- **WHAT TO PRODUCE**:
When you copy the material below, keep every line exact and leave each picture out.

[PROVIDED DATA]

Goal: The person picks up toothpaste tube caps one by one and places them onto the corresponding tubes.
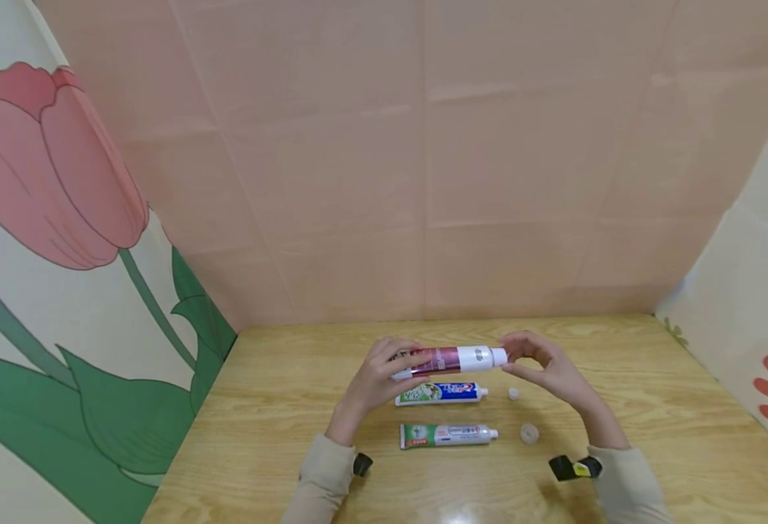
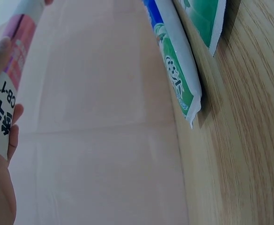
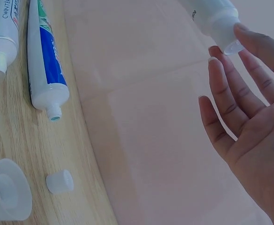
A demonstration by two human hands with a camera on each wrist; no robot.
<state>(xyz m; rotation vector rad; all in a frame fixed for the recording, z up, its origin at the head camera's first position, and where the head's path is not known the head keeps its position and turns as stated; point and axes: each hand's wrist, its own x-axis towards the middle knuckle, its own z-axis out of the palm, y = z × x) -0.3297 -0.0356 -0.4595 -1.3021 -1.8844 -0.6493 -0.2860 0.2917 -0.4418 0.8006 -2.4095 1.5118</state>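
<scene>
A pink and white toothpaste tube (image 1: 445,359) is held up level over the table, its capped end toward the right. My left hand (image 1: 384,371) grips its flat end, thumb and fingers wrapped round the printed body. At the other end, my right hand (image 3: 254,98) pinches the white cap (image 3: 226,38) between thumb and fingertips, the other fingers spread below. Below the raised tube lies a blue and green toothpaste tube (image 1: 445,393), uncapped nozzle to the right. Nearer the front is a green and silver toothpaste tube (image 1: 452,435), its nozzle also bare.
A small white cap (image 3: 60,182) stands on the wooden table (image 1: 259,407) just right of the blue and green tube. A wider whitish cap (image 1: 529,434) lies by the front tube. Behind the table rises a pinkish backdrop (image 1: 331,182); a tulip-printed panel (image 1: 49,167) borders the left.
</scene>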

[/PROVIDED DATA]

- **SOLUTION FOR THIS TASK**:
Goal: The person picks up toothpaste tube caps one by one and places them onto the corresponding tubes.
A demonstration by two human hands with a camera on each wrist; no robot.
<state>(xyz m; rotation vector rad; all in a frame fixed for the recording, z up, its origin at the head camera's first position, and where the head's path is not known the head keeps its position and turns as stated; point and axes: each hand's wrist, its own x-axis towards the middle knuckle, its own z-axis out of the palm, y = z × x) -0.3297 -0.0356 -0.4595 -1.3021 -1.8844 -0.6493 -0.2860 0.2917 -0.4418 0.8006 -2.4095 1.5118</state>
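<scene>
A pink and white toothpaste tube (image 1: 445,359) is held up level over the table, its capped end toward the right. My left hand (image 1: 384,371) grips its flat end, thumb and fingers wrapped round the printed body. At the other end, my right hand (image 3: 254,98) pinches the white cap (image 3: 226,38) between thumb and fingertips, the other fingers spread below. Below the raised tube lies a blue and green toothpaste tube (image 1: 445,393), uncapped nozzle to the right. Nearer the front is a green and silver toothpaste tube (image 1: 452,435), its nozzle also bare.
A small white cap (image 3: 60,182) stands on the wooden table (image 1: 259,407) just right of the blue and green tube. A wider whitish cap (image 1: 529,434) lies by the front tube. Behind the table rises a pinkish backdrop (image 1: 331,182); a tulip-printed panel (image 1: 49,167) borders the left.
</scene>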

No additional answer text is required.